7)      Quale sogno nel cassetto le è costato molto per riuscire a realizzarlo?

Diventare pianista.

8)      Quale sogno vorrebbe realizzare? Ne vuole condividere qualcuno con i nostri lettori?

Ci sono ancora molti sogni da realizzare: avere una famiglia, scrivere, suonare con alcuni grandi direttori, investire sulla mia terra, per svilupparne le potenzialità culturali e di risorse umane. Mosso da questo ultimo desiderio, sto attualmente sviluppando in Calabria un ambizioso progetto, che si occuperà, in modo innovativo, di alta formazione in campo musicale con particolare attenzione ai nuovi sbocchi professionali che la tecnologia sta offrendo alla musica.

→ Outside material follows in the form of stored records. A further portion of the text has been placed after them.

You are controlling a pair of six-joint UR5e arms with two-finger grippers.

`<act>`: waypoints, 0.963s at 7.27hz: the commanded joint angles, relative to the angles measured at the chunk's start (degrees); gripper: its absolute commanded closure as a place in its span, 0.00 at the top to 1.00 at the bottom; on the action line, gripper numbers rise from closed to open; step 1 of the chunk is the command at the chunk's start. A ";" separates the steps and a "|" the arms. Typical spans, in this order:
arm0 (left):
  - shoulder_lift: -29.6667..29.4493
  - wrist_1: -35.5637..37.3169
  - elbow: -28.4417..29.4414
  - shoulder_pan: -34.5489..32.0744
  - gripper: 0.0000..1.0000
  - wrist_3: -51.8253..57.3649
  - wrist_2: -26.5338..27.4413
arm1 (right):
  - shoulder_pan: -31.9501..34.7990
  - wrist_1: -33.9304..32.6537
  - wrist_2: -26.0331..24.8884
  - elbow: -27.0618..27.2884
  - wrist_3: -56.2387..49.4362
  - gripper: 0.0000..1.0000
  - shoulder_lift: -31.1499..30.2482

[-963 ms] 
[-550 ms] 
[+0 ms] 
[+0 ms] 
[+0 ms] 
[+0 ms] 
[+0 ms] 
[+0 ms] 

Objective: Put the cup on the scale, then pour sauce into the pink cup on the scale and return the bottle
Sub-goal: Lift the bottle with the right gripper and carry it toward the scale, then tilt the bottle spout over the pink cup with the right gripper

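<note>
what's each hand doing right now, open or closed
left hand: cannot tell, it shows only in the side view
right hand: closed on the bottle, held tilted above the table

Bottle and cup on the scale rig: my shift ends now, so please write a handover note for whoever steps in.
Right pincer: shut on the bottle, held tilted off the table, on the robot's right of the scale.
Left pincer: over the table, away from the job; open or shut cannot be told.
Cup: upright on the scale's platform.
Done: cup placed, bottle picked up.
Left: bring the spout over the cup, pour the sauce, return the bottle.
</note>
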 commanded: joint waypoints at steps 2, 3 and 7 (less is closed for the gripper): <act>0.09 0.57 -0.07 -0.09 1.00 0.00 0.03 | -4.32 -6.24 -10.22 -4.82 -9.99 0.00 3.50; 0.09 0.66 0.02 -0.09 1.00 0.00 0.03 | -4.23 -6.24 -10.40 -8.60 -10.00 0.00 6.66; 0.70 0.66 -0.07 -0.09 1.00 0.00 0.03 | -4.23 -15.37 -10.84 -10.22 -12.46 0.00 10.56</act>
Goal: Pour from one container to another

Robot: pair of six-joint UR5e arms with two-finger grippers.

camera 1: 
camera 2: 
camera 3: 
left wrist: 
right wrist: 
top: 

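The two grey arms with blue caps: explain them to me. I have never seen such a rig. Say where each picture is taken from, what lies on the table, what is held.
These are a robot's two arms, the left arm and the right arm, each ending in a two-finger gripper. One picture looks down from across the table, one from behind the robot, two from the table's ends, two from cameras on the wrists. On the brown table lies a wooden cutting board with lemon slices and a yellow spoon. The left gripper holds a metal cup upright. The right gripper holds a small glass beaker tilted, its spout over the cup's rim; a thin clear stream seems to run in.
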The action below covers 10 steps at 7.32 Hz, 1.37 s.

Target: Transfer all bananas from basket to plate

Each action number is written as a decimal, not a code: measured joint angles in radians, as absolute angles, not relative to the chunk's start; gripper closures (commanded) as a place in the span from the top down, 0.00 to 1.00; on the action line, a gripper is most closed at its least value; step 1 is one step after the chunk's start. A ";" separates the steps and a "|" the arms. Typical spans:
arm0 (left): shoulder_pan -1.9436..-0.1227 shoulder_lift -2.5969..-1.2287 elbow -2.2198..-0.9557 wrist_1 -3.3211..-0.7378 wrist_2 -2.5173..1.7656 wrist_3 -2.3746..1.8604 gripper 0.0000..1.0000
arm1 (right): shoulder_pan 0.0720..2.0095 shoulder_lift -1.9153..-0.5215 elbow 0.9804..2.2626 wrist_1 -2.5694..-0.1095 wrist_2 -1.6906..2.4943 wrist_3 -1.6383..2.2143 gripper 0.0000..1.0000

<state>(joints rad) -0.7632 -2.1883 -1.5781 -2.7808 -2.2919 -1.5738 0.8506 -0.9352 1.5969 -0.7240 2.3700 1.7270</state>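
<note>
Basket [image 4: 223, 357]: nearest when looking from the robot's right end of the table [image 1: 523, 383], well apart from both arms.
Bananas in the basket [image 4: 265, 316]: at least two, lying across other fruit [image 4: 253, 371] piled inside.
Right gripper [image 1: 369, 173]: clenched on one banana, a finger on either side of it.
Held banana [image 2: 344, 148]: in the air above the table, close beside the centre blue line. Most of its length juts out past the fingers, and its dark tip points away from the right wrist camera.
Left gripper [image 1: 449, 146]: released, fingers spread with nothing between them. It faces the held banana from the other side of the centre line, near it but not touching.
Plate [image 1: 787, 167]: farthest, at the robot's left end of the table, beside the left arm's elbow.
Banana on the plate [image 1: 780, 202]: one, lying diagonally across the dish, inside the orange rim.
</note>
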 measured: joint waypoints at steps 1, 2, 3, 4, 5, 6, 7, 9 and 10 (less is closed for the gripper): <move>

9)      Come può a suo avviso contribuire la musica classica nel diffondere valori positivi?

La Musica Classica È un valore positivo. Essa è un linguaggio che già nella sua universalità, veicola i valori di unione e fratellanza, che nella sua profondità suggerisce all’uomo una spiritualità più alta.

10)  Quale potrebbe essere, a suo avviso, una buona leva per far avvicinare i giovani alla musica classica?

Un punto di partenza è quello di sfatare il mito che la musica classica sia qualcosa di “vecchio”. Basterebbe formare i giovani fin dall’infanzia alla sua comprensione, come avviene per un nuovo linguaggio, per fargli scoprire quanto essa possa essere gratificante e quale ricchezza essa possa offrire alle loro vite. Un’ottima piattaforma potrebbe essere internet, nel quale a mio avviso si nasconde il futuro di molti investimenti in campo culturale.